As a martyr of philosophy, Socrates was an iconic figure for many intellectuals; the notorious Abū Bakr Muḥammad ibn Zakarīyāʾ al-Rāzī (around 854–925 or 935 CE), known in the Occident as Rhazes, a heretic who deemed all prophets of the revealed religions to be frauds, had even chosen him as his imam Strohmaier 1997 and the name Suqrāṭ appears along with two apocryphal sayings on a mausoleum in the Street of Tombs of Shāh-i Zindā in Samarkand Strohmaier 1993. The military campaigns of Maḥmūd of Ghazna presented al‑Bīrūnī with the opportunity to study the religion, customs and also the sciences of the Hindus. He came to the conclusion that these were generally inferior to those of the Greeks. The compromises which Indian astronomers entered into with their folk religion made him aware of their lack of a Socrates who was ready to die for the sake of truth.5

Fig. 13.1: Preface to the Zij (astronomical book) of Ulugh Beyg produced in Samarkand ca.1440. From the Art and History Collection at Arthur M. Sackler Museum, Washington DC.

Fig. 13.1: Preface to the Zij (astronomical book) of Ulugh Beyg produced in Samarkand ca.1440. From the Art and History Collection at Arthur M. Sackler Museum, Washington DC.

In Baghdad there was initially a sort of competition with Indian science, sponsored by the courtiers of Persian ethnicity. Of particular prominence are the activities of the mathematician and astronomer Abū Jaʿfar Muḥammad ibn Mūsā al-Khwārizmī (around 800–847 CE), who, as the name states, came from Khwarazm, but worked during this early period at the “House of Wisdom” in Baghdad and propagated Indian algebra. Over the course of time the modest Indian contribution was increasingly marginalized by the Greek elements, even in Central Asia. Oddly enough, the Indian heritage was perpetuated best in Spain, as can be seen from the Latin translations produced there, which preserve some of what was lost in the Arabic originals Strohmaier 1992. Not even the system of Indian numerals was able to propagate among Muslim scholars as would be expected.

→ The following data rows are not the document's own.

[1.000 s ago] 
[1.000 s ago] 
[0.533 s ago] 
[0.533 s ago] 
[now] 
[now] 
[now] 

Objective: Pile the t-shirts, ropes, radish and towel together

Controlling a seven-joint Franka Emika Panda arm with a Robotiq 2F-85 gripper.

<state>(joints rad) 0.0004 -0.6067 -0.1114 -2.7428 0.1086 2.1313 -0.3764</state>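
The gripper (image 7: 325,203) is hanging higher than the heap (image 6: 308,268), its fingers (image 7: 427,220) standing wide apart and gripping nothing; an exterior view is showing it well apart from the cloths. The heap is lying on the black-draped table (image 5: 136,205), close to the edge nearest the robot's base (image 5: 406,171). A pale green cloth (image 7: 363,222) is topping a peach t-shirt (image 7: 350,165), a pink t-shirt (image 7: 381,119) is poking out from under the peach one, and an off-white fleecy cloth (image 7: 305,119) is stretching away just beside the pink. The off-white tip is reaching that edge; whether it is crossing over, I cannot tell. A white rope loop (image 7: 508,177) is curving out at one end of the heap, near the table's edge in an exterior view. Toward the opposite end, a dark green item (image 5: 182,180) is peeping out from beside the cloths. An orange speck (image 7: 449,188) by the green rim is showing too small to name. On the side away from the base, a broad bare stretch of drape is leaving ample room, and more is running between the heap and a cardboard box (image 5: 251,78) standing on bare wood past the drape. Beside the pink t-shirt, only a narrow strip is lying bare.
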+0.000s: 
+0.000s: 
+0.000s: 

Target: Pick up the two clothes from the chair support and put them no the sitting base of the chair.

They remained true to the Greek alphabetic system. Ibn Sīnās’s attentive father, who wanted his son to learn everything, sent him for this instruction to a greengrocer at the market Gohlmann 1974, 20–21, where the practical method was better established. Ibn Sīnā’s tutor al-Nātilī, with whom he studied Aristotelian logic and Euclidean mathematics, apparently did not feel responsible for teaching this subject.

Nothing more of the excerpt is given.